■ Task objective
Repeat the stretch of entries below from the line with "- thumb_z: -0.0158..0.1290" through the line with "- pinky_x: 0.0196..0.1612". Include both ends and add nothing.

Working data Block Start

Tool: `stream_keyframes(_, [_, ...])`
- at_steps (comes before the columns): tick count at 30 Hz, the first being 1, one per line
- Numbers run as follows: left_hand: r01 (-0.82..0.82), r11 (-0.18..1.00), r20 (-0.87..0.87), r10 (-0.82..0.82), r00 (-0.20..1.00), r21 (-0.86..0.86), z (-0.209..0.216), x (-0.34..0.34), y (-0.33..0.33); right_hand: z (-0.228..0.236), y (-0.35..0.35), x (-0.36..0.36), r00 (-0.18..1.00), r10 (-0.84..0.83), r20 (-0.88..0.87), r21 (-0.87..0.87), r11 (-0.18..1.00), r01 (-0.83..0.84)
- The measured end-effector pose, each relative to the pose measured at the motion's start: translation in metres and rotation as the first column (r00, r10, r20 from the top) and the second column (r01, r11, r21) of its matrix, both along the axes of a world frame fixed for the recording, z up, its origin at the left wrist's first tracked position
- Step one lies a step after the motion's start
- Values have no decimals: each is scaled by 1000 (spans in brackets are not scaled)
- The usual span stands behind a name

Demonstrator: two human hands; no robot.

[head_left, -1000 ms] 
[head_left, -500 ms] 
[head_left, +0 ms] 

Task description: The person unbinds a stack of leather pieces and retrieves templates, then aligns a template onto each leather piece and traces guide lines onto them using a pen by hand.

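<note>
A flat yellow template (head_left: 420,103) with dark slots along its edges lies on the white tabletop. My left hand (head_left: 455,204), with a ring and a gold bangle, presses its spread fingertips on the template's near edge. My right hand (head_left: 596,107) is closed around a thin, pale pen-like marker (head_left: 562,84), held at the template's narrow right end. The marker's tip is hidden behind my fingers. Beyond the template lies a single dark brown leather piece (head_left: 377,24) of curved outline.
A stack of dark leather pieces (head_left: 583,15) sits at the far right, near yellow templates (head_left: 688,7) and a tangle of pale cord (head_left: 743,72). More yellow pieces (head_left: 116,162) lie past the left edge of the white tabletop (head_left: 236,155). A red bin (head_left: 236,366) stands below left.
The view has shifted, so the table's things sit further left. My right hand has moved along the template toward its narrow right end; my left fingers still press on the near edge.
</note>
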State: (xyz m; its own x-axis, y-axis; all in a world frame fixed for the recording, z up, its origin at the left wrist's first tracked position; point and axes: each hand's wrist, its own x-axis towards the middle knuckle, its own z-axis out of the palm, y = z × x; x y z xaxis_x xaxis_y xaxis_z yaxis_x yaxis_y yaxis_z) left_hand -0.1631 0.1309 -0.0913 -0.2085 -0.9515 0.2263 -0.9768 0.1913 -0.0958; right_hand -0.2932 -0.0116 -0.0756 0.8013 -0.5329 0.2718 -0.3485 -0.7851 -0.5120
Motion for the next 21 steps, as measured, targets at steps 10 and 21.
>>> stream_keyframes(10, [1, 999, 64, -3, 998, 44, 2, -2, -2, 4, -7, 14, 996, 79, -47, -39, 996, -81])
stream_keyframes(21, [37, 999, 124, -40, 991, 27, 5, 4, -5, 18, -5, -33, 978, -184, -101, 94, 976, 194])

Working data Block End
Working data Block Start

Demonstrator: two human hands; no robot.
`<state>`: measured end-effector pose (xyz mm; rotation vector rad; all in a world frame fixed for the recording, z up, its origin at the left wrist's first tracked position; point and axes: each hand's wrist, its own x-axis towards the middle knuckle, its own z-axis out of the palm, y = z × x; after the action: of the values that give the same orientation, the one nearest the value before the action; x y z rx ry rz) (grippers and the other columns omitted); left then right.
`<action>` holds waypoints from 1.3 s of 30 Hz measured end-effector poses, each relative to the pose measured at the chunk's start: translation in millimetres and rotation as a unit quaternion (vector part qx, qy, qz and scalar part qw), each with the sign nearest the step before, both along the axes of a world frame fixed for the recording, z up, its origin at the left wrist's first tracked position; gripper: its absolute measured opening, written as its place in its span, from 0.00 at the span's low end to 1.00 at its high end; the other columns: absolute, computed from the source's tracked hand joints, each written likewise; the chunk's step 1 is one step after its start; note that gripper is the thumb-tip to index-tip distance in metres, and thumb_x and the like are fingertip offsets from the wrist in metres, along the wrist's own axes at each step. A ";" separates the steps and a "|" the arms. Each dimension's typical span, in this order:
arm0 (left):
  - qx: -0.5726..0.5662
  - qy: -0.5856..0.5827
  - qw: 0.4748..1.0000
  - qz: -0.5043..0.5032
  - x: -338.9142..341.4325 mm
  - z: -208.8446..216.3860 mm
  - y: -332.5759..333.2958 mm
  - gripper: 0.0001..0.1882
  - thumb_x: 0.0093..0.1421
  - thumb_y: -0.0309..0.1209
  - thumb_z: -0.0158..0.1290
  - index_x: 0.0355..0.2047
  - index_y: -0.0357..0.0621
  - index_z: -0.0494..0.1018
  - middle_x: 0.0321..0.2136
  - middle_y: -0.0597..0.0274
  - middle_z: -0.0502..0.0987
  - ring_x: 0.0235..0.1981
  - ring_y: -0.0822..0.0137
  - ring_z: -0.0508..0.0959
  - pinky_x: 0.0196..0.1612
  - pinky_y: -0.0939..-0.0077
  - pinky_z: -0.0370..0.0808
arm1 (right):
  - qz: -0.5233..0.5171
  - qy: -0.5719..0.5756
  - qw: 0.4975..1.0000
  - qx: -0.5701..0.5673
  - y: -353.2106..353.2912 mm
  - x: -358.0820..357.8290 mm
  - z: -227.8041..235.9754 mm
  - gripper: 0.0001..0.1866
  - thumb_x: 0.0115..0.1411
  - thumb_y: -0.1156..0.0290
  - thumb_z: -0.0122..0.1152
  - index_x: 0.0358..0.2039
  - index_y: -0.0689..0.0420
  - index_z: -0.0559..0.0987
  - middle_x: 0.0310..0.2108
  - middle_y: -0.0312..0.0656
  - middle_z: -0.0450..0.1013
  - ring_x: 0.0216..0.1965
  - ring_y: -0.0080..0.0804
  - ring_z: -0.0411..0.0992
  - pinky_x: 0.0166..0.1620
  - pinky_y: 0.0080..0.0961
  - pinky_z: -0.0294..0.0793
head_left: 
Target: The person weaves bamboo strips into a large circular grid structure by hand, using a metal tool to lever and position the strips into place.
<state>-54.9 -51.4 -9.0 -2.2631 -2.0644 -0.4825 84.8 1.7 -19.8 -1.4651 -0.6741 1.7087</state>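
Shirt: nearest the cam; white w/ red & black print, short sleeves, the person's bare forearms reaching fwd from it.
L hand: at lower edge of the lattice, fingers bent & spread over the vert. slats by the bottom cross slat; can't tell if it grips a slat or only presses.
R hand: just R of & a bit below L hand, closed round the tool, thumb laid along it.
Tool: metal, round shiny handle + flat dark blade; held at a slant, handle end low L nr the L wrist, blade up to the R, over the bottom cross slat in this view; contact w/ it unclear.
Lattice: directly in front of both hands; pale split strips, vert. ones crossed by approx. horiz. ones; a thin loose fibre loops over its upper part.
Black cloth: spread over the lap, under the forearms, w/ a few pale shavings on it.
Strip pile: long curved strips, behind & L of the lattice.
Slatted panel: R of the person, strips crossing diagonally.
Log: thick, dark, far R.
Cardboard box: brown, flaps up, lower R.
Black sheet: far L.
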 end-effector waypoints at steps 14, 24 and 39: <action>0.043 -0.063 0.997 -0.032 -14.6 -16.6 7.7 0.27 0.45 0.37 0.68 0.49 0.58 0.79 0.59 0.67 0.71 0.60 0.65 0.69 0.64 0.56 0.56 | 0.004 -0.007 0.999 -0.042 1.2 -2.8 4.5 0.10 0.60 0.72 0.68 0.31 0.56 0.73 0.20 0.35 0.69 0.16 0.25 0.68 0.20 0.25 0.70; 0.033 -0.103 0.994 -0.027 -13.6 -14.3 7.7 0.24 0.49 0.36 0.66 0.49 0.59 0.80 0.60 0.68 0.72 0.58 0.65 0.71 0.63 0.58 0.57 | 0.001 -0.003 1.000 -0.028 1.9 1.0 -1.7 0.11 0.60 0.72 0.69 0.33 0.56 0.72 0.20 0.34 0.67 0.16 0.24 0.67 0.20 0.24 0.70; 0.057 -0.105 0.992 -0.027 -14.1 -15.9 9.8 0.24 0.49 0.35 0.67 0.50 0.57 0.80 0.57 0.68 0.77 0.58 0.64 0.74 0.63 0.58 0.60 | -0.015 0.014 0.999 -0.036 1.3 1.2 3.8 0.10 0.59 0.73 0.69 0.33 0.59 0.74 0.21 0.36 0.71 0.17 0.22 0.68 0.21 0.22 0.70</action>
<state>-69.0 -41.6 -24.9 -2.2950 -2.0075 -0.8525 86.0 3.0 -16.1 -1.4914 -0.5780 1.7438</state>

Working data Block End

■ Task solution
  - thumb_z: -0.0158..0.1290
  - index_x: 0.0355..0.2047
  - index_y: -0.0357..0.0621
  - index_z: -0.0494..0.1018
  - middle_x: 0.0321..0.2136
  - middle_y: -0.0597..0.0274
  - middle_z: -0.0502..0.0987
  - ring_x: 0.0235..0.1981
  - ring_y: -0.0822..0.0137
  - ring_z: -0.0508..0.0959
  - pinky_x: 0.0196..0.1612

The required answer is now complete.